[Data segment]

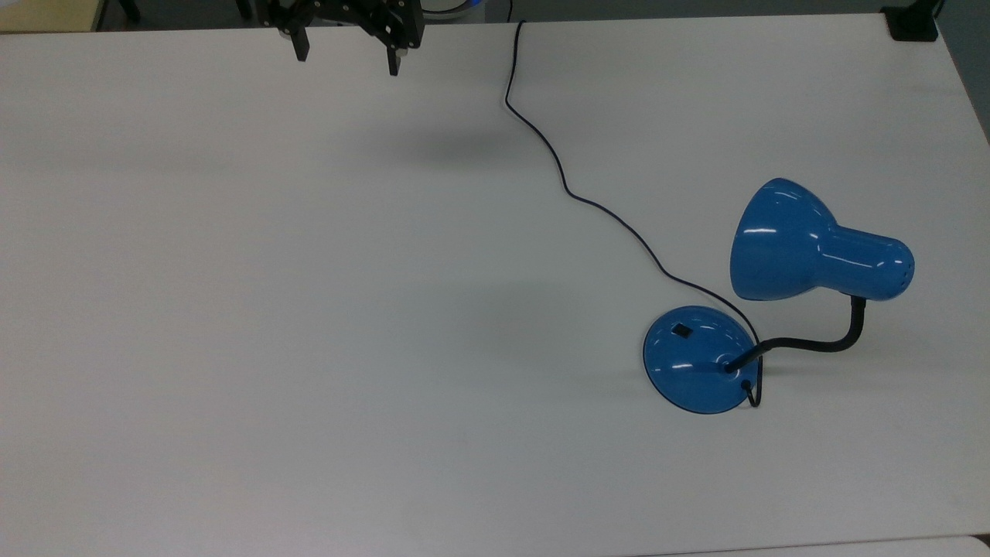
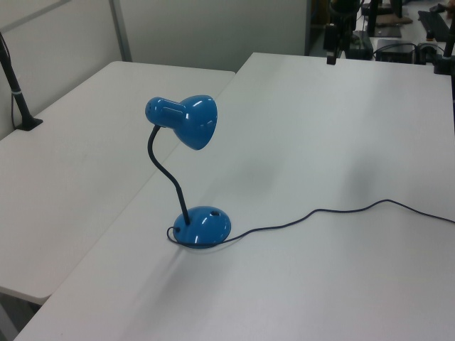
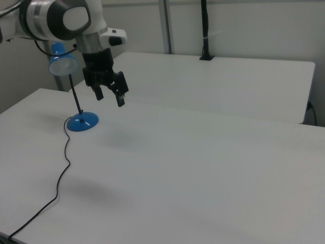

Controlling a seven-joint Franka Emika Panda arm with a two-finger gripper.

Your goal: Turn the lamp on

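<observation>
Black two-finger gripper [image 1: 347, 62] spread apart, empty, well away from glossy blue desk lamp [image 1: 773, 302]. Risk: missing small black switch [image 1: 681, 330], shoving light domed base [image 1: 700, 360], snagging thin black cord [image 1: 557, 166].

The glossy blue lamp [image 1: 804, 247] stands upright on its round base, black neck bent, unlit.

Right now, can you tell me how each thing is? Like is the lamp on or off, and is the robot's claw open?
lamp: standing upright on its base, no glow seen, looks off.
switch: on the base, untouched.
cord: lying loose and wavy across the table.
gripper: open, hanging above the table, holding nothing, far from the lamp.
table: white, bare around the lamp.
</observation>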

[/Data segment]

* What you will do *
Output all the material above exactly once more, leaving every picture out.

* Response box *
Controlling a seven-joint Franka Emika Panda arm with a two-finger gripper.

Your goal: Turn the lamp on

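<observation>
Black two-finger gripper [image 1: 347, 62] spread apart, empty, well away from glossy blue desk lamp [image 1: 773, 302]. Risk: missing small black switch [image 1: 681, 330], shoving light domed base [image 1: 700, 360], snagging thin black cord [image 1: 557, 166].

The glossy blue lamp [image 1: 804, 247] stands upright on its round base, black neck bent, unlit.

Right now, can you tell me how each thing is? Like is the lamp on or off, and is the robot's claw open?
lamp: standing upright on its base, no glow seen, looks off.
switch: on the base, untouched.
cord: lying loose and wavy across the table.
gripper: open, hanging above the table, holding nothing, far from the lamp.
table: white, bare around the lamp.
</observation>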

Work on the answer is now done.